Peacock has already renewed the series for a second season ahead of its premiere, and The Paper does indeed have some work to do during its proverbial offseason. Impacciatore is a talented performer, but her selfish attempts to sabotage Ned often feel tonally at odds with what the rest of the series is doing. (She fares better in episodes like “Churnalism,” where she’s actually given the chance to do something more than anyone expects of her.) Several of the series’ secondary characters could use more fleshing out, and Nunez deserves the chance to play an Oscar who does something besides serve up The Office Easter eggs every episode or two. But these are eminently solvable problems, and the show’s already charming enough to assume that it’s likely just going to get better from here.

The Paper’s opening credits sequence features the names of the show’s various cast members and producers splashed alongside footage of newspapers being used for a variety of everyday, sometimes demeaning tasks. The Truth Teller lines birdcages, papers over windows, helps house-train a puppy, wraps fish, and provides shade for someone at the pool. On a different sort of show, this introduction might be seen as callous, an indictment that such undignified ends are all that this newspaper, that journalism, is good for.
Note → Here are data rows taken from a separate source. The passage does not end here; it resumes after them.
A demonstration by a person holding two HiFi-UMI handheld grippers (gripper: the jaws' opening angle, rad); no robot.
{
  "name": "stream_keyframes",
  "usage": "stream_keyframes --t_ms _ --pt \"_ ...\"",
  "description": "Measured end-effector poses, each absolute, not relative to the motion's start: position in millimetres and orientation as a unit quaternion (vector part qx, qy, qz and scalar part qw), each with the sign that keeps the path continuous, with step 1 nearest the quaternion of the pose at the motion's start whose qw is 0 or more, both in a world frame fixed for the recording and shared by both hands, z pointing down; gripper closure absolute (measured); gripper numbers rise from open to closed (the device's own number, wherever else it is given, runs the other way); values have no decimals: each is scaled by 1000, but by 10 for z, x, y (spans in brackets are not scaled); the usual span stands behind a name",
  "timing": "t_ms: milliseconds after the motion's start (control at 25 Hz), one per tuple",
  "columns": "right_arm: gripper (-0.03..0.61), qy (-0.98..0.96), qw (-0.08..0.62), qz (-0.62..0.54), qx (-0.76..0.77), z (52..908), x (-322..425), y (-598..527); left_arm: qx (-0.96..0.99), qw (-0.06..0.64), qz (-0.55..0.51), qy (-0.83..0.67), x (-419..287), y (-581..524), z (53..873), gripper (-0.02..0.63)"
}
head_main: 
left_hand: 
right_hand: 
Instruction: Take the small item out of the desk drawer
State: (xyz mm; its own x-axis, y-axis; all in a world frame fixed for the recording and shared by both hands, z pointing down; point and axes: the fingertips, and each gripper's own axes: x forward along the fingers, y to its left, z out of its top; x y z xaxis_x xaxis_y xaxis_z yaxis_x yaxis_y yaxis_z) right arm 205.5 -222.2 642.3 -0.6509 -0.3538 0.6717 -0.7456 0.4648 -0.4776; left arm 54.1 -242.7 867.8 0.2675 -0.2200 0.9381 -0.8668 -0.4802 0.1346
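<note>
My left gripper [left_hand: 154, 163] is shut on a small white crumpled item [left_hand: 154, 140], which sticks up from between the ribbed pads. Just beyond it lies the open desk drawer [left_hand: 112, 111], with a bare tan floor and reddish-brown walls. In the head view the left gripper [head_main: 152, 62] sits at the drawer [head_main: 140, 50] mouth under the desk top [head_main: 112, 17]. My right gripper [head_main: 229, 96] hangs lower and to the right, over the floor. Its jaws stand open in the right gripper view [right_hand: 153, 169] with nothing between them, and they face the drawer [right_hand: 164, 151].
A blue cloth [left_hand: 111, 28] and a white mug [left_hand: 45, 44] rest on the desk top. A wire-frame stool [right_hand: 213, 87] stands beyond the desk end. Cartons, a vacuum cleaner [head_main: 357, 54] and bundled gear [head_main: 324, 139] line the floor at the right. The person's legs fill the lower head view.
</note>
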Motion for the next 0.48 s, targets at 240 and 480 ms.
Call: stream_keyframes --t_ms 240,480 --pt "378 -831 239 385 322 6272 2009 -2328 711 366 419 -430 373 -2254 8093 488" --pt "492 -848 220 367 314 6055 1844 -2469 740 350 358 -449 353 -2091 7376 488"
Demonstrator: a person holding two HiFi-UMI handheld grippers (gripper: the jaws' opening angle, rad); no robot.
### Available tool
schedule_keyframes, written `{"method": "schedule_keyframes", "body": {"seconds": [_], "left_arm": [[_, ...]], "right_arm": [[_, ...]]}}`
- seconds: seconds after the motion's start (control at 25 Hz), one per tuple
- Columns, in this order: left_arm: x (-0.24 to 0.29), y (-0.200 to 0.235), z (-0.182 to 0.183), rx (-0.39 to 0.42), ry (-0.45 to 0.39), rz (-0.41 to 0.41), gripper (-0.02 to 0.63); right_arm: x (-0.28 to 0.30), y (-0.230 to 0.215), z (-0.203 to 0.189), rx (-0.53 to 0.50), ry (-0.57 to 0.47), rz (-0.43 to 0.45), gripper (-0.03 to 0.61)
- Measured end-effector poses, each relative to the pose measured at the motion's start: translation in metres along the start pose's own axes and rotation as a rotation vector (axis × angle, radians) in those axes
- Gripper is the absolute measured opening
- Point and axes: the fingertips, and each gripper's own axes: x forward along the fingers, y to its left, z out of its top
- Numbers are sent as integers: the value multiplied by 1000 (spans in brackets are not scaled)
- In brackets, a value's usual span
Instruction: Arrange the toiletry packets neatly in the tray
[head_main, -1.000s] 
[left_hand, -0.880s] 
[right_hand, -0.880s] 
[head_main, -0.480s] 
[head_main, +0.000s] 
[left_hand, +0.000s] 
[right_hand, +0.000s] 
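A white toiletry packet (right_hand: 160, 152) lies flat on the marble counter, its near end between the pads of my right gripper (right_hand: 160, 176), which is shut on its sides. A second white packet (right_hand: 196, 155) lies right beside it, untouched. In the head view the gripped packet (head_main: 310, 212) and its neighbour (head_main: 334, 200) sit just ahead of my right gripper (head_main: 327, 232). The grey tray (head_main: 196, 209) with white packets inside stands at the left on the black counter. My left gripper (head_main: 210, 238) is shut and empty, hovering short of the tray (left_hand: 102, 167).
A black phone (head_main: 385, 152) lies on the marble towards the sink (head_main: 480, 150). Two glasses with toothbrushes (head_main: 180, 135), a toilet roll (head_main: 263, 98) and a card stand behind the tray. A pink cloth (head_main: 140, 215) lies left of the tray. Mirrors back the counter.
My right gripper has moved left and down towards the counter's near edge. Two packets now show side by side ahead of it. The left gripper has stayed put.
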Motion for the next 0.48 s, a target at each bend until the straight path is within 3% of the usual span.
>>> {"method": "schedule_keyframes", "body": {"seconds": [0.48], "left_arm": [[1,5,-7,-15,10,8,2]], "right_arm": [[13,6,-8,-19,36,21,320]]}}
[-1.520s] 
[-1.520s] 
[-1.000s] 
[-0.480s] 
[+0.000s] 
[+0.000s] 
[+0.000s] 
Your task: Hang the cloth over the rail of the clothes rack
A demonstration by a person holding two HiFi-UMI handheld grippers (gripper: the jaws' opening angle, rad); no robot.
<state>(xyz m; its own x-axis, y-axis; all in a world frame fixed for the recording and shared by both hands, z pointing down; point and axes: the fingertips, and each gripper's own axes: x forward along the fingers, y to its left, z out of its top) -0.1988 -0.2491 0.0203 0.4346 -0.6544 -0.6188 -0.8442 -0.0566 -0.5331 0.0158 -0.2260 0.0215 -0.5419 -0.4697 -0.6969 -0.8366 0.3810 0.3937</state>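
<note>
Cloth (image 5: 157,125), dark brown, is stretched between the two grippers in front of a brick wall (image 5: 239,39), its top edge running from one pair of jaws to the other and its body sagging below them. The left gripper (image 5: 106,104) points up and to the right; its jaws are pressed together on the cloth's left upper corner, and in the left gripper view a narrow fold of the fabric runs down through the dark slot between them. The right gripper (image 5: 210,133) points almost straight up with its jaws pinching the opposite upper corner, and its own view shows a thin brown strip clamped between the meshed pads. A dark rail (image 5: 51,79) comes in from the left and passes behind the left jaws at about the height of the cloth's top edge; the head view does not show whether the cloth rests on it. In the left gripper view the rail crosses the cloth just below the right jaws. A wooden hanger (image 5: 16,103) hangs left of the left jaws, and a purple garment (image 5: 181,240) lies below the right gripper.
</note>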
The Paper chooses to look at it another way: At one point, the paper was so integrated in our day-to-day lives that every family had one, and it served functions well beyond simply delivering the news to households. (It’s taken as read, I think, that all those people would have read that edition before it found its second life.) Maybe we can’t go back, and we’ll never have anything like that again, but isn’t it nice to dream?

The Paper premieres September 4 on Peacock.